WHAT NEEDS TO BE DONE: Which of the lines below contain the string "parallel"? Pull each one out of the data.

SUPPLIED DATA:
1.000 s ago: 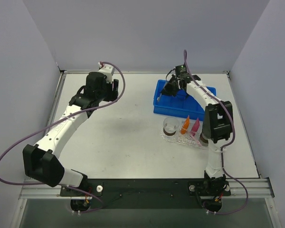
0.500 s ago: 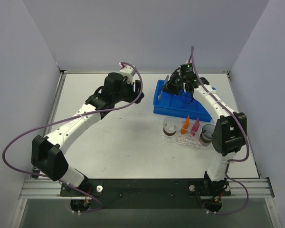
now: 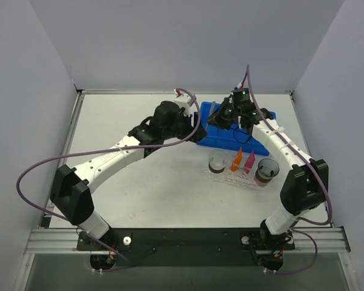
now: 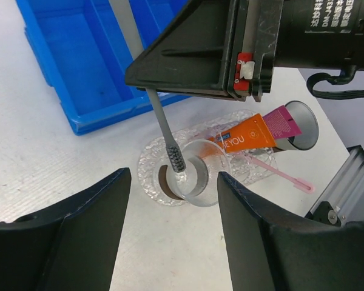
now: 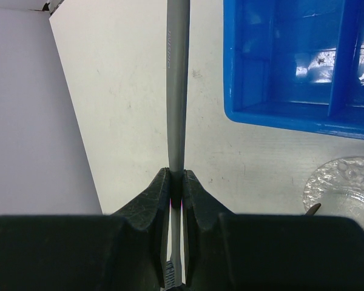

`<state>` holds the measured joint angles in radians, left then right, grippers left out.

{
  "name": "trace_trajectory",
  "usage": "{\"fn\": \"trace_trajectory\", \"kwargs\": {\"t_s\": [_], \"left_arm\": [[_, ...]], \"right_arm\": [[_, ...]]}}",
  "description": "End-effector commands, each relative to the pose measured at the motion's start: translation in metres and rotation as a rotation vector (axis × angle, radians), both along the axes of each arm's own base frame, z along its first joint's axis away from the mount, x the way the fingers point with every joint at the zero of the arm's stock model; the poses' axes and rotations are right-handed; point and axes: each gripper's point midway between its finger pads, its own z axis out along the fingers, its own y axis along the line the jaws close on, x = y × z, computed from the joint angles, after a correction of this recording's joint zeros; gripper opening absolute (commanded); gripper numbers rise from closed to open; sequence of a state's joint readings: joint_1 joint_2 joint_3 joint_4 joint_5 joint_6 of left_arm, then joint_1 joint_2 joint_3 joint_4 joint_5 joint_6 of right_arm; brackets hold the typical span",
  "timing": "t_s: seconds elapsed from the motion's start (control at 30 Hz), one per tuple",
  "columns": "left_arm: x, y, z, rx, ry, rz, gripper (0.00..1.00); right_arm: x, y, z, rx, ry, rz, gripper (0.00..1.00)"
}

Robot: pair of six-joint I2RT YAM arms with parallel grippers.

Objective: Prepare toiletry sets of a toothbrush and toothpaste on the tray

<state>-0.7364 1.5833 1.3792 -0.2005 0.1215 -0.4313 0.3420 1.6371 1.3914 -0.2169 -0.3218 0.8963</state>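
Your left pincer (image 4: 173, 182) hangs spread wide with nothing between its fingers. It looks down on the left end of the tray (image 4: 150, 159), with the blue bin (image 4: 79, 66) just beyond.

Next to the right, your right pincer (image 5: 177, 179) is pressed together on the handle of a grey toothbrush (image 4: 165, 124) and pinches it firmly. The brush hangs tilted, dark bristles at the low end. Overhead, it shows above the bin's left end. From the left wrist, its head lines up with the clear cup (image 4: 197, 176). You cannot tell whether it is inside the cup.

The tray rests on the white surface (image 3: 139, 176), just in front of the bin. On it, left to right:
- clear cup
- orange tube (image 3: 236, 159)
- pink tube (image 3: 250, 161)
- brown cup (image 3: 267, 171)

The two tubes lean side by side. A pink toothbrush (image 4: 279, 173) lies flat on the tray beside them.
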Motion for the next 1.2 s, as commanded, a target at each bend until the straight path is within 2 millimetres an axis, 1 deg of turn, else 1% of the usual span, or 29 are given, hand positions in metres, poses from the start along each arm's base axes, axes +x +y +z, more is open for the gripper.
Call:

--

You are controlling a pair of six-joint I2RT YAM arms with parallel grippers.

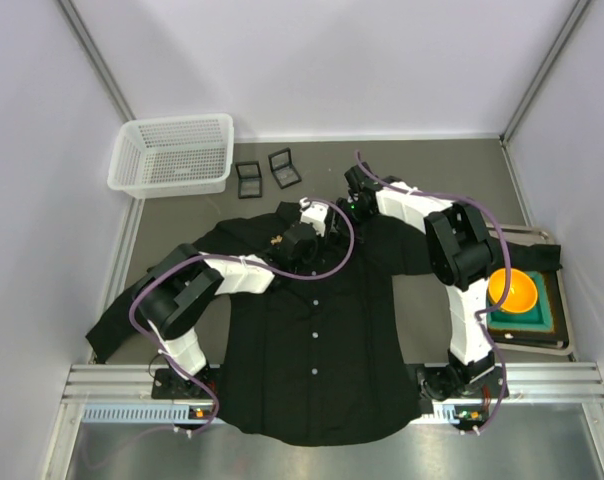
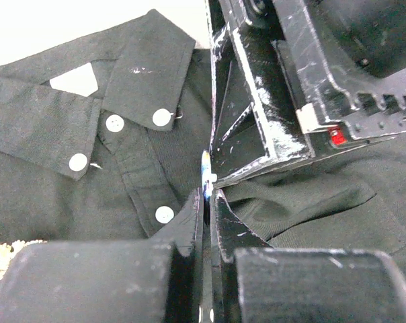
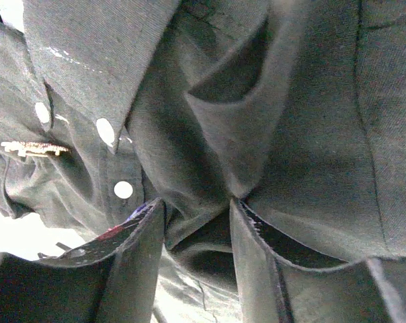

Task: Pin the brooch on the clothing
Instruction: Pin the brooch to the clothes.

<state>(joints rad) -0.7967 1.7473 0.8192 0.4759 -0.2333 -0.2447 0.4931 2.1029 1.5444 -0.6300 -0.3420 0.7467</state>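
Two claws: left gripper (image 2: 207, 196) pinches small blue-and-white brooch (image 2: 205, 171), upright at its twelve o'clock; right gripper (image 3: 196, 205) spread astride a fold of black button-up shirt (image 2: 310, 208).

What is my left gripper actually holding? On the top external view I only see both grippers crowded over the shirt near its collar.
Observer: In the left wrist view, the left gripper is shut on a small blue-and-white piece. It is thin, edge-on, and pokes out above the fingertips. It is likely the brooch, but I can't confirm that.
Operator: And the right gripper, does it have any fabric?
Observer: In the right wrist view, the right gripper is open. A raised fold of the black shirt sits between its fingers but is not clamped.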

ANSWER BELOW:
Robot: pair of six-joint I2RT YAM arms with parallel grippers.
You are controlling a pair of six-joint I2RT YAM arms with parallel grippers.

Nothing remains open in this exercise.